Atlantic Storm: National Hurricane Center Monitoring Possible Tropical Cyclone

While Hurricane Bud churns in the Pacific, experts at the National Hurricane Center are also watching a cluster of storms in the Gulf of Mexico that have the potential to turn into a tropical cyclone.

The NHC posted an outlook Tuesday morning that called the storm a large area of disorganized showers and thunderstorms associated with an area of low pressure. The system was sitting in the western Caribbean in the Gulf close to Central America and the Yucatan Peninsula.

Over the coming days, it was expected to move west in the direction of land. Over that time it could either get stronger or weaker depending on the conditions. The forecast predicted that as the storm moves into the southwestern portion of the Gulf it could encounter more conducive conditions.

The chance of the system developing into a tropical cyclone was about 10 percent over the next 48 hours and 20 percent over the next five days.

atlantic map
A storm system in the Gulf of Mexico has a small chance of becoming a tropical depression. National Hurricane Center

The storm isn't named because it isn't large enough yet, but it will bring heavy rainfall in many areas in Central America and possibly travel northward, according to the NHC.

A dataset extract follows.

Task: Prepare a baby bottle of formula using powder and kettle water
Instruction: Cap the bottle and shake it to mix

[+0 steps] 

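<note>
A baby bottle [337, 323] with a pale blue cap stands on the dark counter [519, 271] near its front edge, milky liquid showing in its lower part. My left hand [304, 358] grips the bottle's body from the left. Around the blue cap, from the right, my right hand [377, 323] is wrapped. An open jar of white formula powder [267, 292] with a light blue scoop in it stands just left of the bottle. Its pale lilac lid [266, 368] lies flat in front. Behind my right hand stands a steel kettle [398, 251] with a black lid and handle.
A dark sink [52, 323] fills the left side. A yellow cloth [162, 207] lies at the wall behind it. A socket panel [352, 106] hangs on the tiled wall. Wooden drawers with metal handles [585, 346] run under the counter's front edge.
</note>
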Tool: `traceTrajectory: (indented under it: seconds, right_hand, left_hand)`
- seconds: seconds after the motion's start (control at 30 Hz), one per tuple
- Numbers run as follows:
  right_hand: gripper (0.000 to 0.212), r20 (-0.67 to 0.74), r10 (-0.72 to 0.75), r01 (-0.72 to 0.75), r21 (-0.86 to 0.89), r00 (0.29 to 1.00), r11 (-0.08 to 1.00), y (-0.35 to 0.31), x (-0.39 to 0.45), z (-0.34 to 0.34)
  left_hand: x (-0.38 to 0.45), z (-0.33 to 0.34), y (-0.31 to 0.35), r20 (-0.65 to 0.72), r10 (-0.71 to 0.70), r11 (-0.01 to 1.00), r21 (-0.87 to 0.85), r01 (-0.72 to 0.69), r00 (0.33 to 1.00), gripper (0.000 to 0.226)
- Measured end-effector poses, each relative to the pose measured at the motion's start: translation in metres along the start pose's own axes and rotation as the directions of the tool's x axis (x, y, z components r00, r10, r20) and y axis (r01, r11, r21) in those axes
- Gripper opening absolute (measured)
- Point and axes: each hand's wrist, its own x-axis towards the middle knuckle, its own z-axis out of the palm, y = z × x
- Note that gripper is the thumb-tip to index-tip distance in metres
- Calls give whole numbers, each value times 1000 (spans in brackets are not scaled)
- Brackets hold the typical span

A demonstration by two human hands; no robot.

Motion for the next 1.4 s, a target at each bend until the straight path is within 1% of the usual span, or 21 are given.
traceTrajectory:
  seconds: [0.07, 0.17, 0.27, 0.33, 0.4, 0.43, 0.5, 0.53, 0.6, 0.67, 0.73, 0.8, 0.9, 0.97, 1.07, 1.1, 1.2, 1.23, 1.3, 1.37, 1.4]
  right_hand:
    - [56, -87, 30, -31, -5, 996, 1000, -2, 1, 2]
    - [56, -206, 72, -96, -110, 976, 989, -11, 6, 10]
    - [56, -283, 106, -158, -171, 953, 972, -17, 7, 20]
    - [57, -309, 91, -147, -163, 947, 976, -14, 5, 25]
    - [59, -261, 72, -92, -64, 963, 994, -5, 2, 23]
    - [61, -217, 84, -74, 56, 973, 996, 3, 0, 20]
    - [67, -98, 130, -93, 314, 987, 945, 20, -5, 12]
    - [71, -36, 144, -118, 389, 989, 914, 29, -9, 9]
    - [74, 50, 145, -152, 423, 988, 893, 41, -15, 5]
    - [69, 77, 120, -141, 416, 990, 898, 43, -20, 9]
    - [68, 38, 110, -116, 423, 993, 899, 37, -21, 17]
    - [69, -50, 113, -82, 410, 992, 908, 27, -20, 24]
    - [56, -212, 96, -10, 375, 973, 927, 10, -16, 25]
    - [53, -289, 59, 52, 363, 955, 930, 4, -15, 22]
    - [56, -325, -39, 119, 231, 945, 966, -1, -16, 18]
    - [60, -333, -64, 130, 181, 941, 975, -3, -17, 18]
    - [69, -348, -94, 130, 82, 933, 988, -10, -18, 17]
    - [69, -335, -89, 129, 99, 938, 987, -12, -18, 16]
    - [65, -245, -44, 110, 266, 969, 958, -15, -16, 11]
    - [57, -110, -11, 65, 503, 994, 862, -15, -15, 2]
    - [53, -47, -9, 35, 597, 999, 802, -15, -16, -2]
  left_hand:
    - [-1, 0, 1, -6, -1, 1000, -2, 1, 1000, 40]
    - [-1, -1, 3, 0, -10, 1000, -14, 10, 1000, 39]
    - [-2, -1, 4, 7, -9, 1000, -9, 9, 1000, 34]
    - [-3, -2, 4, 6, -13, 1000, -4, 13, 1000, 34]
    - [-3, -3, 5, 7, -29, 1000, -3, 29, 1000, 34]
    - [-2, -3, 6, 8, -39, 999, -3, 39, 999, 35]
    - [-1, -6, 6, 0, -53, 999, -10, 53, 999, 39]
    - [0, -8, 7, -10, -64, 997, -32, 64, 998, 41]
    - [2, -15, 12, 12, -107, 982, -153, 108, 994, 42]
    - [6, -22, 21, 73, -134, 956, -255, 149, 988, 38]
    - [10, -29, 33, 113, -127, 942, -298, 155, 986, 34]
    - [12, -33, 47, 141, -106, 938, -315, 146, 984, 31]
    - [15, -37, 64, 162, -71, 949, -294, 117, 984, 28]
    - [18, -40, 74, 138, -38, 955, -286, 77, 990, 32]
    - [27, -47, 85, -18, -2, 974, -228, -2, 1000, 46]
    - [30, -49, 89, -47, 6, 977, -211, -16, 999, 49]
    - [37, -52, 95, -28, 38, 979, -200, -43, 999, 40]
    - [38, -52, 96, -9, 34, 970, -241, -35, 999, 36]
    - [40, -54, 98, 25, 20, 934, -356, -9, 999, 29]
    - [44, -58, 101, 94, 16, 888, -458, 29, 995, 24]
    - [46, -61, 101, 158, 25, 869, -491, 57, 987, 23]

A storm has to have maximum sustained wind speeds of 38 miles per hour or less for it to be called a tropical depression, if the wind speeds reach 39 mph, then it's a tropical storm.

hurricane outlook atlantic
The National Oceanic and Atmospheric Administration has released its Atlantic hurricane outlook for the 2018 season. National Oceanic and Atmospheric Administration

On the other side of Mexico, Hurricane Bud was already a category four hurricane but Tuesday, meaning it had winds between 130 and 156 mph. These storms typically bring "catastrophic damage," according to the Saffir-Simpson scale.

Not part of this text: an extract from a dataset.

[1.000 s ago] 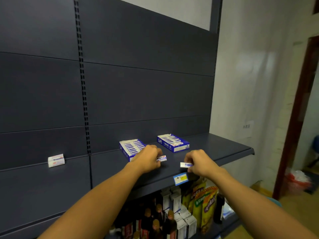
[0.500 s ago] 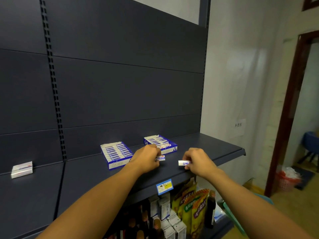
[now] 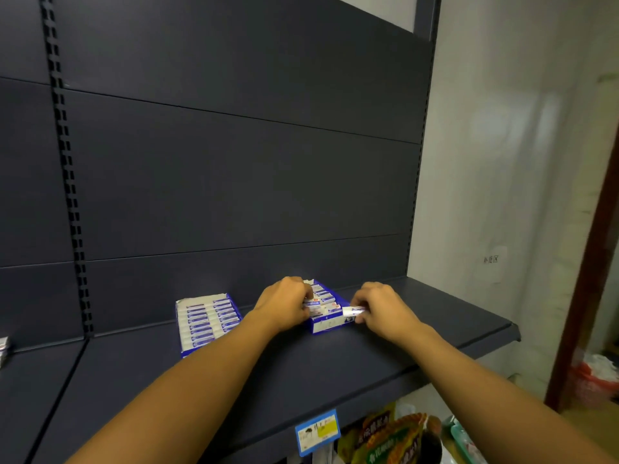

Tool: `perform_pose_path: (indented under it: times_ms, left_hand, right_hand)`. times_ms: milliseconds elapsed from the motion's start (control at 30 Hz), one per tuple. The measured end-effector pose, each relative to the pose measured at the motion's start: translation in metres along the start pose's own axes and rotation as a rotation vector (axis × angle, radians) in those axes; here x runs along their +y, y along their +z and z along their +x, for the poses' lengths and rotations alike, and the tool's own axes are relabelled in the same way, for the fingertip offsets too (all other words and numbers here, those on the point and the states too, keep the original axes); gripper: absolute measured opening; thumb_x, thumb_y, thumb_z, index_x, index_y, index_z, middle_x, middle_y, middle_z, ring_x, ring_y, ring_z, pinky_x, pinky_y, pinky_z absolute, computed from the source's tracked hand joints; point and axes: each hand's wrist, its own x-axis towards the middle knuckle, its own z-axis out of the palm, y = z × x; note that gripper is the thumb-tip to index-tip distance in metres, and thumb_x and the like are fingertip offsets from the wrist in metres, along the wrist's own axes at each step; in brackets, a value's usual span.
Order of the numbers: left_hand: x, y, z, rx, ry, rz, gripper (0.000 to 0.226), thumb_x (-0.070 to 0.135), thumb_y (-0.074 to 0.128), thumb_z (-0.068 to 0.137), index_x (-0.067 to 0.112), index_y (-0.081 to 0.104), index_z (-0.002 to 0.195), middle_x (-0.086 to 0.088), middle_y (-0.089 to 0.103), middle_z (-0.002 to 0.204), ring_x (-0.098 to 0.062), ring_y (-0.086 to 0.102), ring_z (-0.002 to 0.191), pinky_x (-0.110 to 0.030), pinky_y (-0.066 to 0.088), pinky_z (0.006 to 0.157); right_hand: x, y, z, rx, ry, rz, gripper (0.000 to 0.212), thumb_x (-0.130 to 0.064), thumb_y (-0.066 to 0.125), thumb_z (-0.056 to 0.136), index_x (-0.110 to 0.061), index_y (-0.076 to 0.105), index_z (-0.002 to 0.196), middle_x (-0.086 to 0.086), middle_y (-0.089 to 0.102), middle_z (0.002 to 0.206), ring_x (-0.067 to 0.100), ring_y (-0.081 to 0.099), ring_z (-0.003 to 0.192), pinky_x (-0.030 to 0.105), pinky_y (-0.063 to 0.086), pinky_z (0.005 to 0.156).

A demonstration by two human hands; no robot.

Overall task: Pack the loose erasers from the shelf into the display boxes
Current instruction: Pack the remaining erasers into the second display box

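So both hands are up at the dark shelf (image 3: pixel 385 349) right now; the left hand (image 3: pixel 284 304) is curled over the left side of the right display box (image 3: pixel 326 311), fingers bent down into the rows of erasers there, and there's an eraser (image 3: pixel 313 303) right at its fingertips, though honestly I can't tell if it's actually pinched or just being pressed into place; the right hand (image 3: pixel 382 309) is curled too, pinching a loose eraser (image 3: pixel 354 309) between thumb and fingers, held flat and sideways just at the right front corner of that same box, touching or nearly touching its rim.

The other display box (image 3: pixel 207 321) sits to the left on the same shelf, a bit apart from the hands, and it looks full of neat rows of white-and-blue erasers; nobody's touching that one.

Far left edge of the shelf there's a small white box (image 3: pixel 2 346), mostly cut off; a blue price tag (image 3: pixel 317 432) hangs on the shelf's front lip; yellow-green snack bags (image 3: pixel 385 437) show on the level below.
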Motion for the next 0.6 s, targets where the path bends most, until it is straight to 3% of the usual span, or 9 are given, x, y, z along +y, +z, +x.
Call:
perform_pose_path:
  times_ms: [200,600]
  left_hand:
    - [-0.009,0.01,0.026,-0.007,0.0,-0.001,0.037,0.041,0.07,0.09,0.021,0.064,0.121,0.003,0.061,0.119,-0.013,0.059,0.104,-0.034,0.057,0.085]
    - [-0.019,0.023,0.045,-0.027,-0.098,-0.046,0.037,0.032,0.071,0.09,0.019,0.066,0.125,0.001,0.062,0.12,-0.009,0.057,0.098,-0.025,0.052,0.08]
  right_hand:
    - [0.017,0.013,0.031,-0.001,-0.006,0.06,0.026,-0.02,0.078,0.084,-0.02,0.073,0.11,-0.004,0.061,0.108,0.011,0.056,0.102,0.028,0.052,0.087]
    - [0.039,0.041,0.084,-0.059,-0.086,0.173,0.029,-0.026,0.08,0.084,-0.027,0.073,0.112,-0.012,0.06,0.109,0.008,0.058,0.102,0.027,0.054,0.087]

That means well built-framed homes hit by the hurricane could end up severely damaged and possibly lose most of their roofs and some exterior walls. The damage caused by a storm of this strength can cause snapped trees and make areas uninhabitable for weeks, according to the NHC.

Bud was still over the ocean Tuesday, and the earliest the NHC predicted those on land would feel the effects of the storm was Wednesday evening or Thursday morning.

The National Oceanic and Atmospheric Administration predicted the 2018 Atlantic hurricane season would bring anywhere from 10 to 16 named storms, and that five to nine of those would actually become hurricanes. Should the prediction come to pass, the season would be on, or slightly above, average from others in the past.